Task prompt
Go through the records below and return each line that has "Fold" in it.

Records from a collection
^^^^^^^^
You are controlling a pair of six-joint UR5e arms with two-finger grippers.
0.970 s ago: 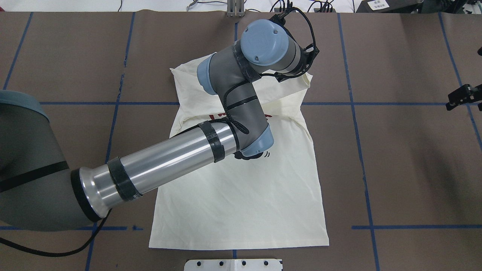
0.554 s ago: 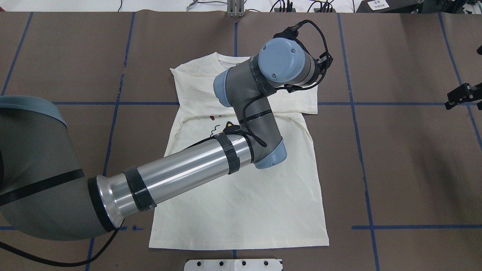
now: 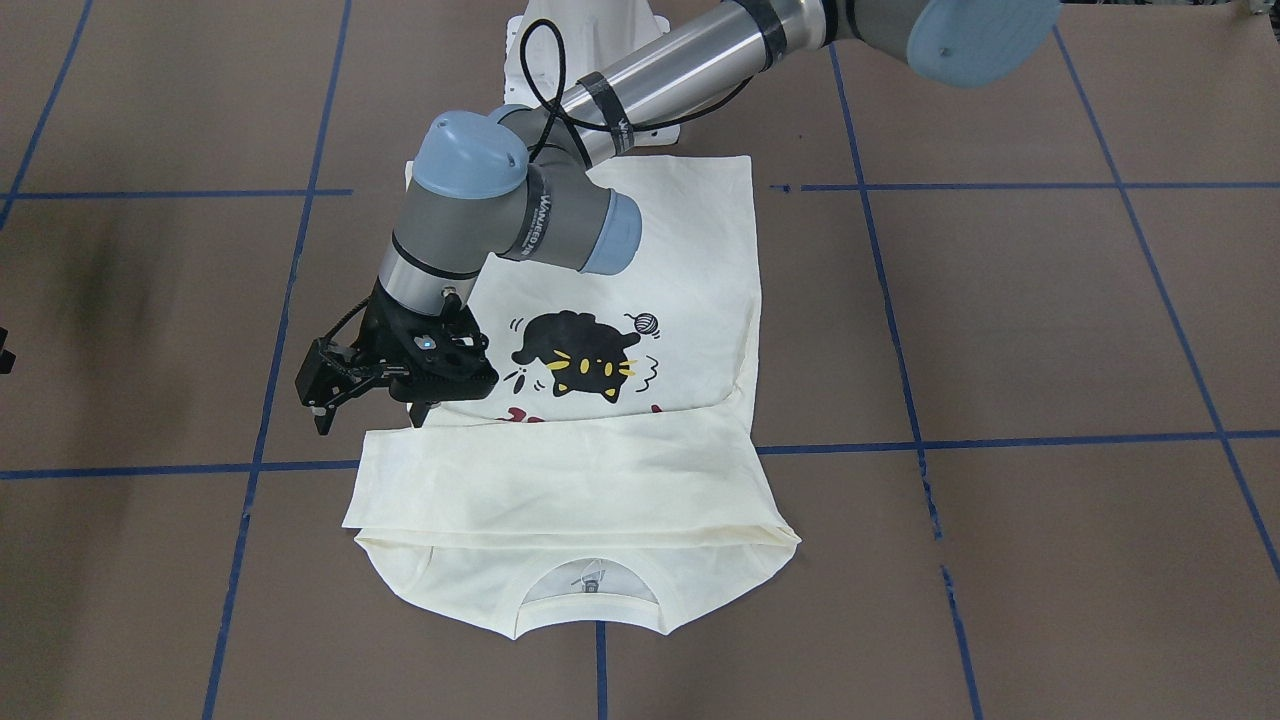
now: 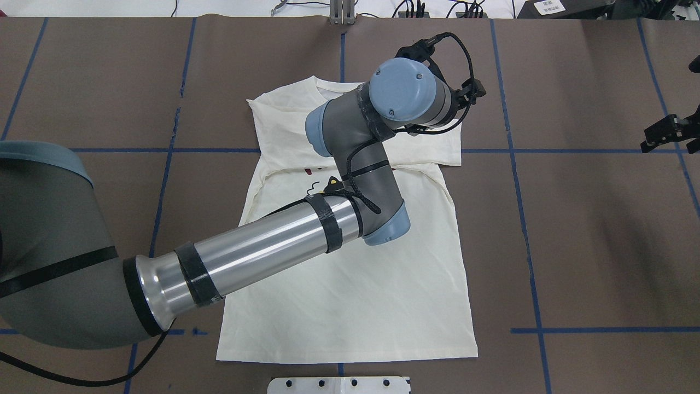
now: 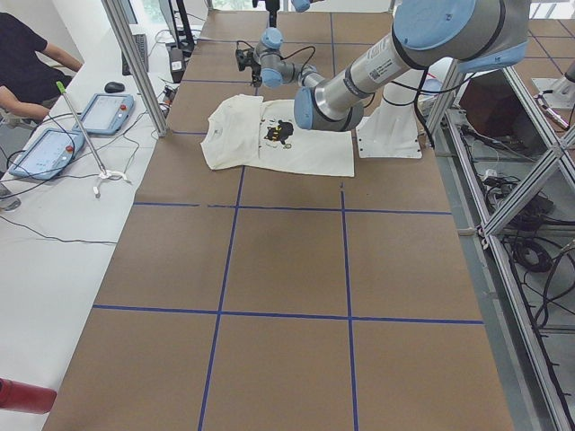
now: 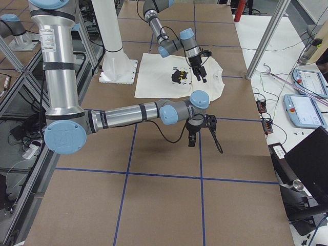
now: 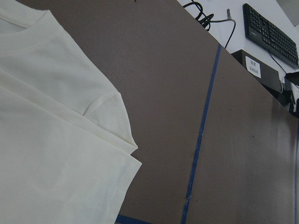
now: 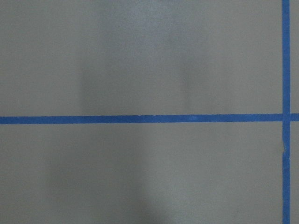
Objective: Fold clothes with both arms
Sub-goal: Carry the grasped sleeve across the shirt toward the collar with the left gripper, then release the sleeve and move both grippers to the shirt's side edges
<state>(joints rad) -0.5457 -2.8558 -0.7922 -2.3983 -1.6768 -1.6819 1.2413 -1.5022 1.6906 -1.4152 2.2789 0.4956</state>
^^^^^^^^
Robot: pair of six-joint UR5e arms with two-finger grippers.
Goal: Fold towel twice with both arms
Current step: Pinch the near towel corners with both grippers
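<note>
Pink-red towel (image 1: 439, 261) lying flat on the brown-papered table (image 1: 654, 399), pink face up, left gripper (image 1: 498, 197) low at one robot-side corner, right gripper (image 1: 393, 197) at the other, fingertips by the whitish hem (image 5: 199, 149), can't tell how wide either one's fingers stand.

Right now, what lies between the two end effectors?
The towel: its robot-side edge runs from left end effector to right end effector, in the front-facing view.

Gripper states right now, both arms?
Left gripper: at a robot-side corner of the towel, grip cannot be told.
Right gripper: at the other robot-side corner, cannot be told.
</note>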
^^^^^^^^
Written answer
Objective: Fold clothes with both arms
Goal: Fold towel twice with both arms

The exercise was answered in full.